A cou­ple of other points she made:
Bow­els and blad­ders purge after a nat­ural death, not a vio­lent death.
Car­bon monox­ide and cyanide poi­son­ing turn the body a bright cherry red.

Hern­don said the hard­est part of her job is noti­fy­ing the next of kin. Nor­mally, this is done in per­son, but there’s some­one from Law Enforce­ment with her, along with a victim’s advo­cate and/or a chap­lain. These vis­its are coor­di­nated by the Coroner’s Office.

I hope there’s a tid­bit or two in here some of you might find inter­est­ing, or be able to use in your own writing.

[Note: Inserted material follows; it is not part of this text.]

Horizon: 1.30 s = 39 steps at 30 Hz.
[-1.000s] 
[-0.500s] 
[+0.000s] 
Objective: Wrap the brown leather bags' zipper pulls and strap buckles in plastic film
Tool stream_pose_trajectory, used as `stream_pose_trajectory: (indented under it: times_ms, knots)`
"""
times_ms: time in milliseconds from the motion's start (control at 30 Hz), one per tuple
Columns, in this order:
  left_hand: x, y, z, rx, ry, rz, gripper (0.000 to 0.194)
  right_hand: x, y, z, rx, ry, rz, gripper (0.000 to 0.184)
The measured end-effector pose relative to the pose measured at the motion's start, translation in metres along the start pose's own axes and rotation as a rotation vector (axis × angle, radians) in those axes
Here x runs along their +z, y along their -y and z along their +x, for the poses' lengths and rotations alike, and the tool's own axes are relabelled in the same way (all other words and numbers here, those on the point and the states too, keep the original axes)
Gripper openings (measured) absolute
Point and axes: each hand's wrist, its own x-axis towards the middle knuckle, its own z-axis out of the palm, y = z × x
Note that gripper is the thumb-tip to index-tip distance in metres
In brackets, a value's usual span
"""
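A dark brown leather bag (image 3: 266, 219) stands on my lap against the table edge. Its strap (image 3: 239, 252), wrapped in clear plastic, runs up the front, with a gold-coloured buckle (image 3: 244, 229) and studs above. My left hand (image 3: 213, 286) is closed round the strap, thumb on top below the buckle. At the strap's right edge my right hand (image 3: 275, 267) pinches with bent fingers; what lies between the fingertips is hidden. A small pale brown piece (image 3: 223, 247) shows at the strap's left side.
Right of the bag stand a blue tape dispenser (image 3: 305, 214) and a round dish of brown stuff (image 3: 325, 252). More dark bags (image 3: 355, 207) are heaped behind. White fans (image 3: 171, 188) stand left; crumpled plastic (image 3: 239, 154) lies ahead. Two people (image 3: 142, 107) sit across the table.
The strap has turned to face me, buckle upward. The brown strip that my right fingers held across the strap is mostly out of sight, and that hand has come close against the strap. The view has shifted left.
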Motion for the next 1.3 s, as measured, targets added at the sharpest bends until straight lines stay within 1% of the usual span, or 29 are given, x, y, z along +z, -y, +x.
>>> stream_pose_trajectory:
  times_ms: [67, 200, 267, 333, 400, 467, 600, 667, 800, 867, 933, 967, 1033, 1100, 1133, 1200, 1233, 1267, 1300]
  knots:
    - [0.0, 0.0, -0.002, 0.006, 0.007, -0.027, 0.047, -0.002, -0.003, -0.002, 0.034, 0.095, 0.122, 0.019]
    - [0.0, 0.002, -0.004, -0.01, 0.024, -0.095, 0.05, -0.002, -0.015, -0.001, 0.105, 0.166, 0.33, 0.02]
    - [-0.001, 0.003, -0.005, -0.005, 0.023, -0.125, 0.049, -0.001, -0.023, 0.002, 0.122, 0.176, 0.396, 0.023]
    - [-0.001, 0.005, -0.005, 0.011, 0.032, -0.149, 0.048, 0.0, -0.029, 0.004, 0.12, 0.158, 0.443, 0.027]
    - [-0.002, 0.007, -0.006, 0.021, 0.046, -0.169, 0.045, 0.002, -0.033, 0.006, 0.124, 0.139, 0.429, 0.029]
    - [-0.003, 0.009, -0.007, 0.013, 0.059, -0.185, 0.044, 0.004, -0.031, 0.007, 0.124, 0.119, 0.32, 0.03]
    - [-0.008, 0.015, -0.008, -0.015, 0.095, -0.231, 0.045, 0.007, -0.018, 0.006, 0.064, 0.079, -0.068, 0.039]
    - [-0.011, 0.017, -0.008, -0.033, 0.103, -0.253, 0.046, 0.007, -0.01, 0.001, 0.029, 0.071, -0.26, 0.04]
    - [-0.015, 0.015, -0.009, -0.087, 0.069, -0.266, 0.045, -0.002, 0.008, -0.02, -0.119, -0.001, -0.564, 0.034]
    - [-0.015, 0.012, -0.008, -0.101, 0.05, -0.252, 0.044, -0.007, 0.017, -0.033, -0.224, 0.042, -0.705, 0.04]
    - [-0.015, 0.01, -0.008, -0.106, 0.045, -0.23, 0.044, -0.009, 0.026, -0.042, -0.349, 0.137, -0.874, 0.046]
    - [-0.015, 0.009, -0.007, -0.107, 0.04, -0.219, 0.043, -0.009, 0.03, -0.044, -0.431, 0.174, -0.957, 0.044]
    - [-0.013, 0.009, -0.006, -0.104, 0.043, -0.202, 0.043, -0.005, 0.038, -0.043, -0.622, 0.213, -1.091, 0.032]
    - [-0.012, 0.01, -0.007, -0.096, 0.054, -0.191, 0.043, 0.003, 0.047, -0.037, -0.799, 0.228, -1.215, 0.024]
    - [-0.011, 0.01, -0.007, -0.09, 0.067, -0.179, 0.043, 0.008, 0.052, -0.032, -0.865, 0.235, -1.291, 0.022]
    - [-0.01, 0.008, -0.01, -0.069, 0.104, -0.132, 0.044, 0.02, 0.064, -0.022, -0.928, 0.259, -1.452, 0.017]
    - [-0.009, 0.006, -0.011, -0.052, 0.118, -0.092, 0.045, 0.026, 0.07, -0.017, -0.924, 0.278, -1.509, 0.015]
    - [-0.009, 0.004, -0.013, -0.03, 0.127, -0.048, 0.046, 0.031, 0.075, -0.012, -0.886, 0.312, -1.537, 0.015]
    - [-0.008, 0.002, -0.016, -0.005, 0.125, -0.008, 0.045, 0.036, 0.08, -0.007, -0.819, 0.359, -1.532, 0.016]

Tomor­row, my guest in the Inter­view Room is Vio­letta Rand

12 thoughts on “Coroners — A Workshop Recap

  1. Inter­est­ing bit about the purg­ing only being after a nat­ural death. I would think a brush with acci­den­tal death or homi­cide would be enough to flush out the sys­tem. Hope I never get to find out.

    • The expla­na­tion was that a vio­lent death hap­pens too fast for those mus­cles to relax. That doesn’t take into account that it might hap­pen more slowly.

  2. Gosh I would hate to have to pro­vide that next of kin noti­fi­ca­tion. But I guess if you do this kind of work, it goes with the territory.

    We have elected Coro­ners here in GA. The guy that’s our coro­ner is also the county build­ing inspec­tor. One stop shop­ping if some­one dies in a new con­struc­tion or unin­hab­it­able place.

    Nice, help­ful post, Terry.

    • I think our last Coro­ner here had no med­ical train­ing, but the cur­rent one has a much “bet­ter” back­ground. Hub­ster even applied for a posi­tion as deputy or assis­tant to the Coro­ner, but there were other appli­cants whose back­grounds included more “human” foren­sics. (Hubster’s a marine mam­mal spe­cial­ist, and the odds that a dead man­a­tee or whale would show up in Teller County are rather slim.)

  3. I love learn­ing this kind of infor­ma­tion! I was sur­prised by the purg­ing, too

  4. This post was so infor­ma­tive. We all learned so much. Thanks for putting it together.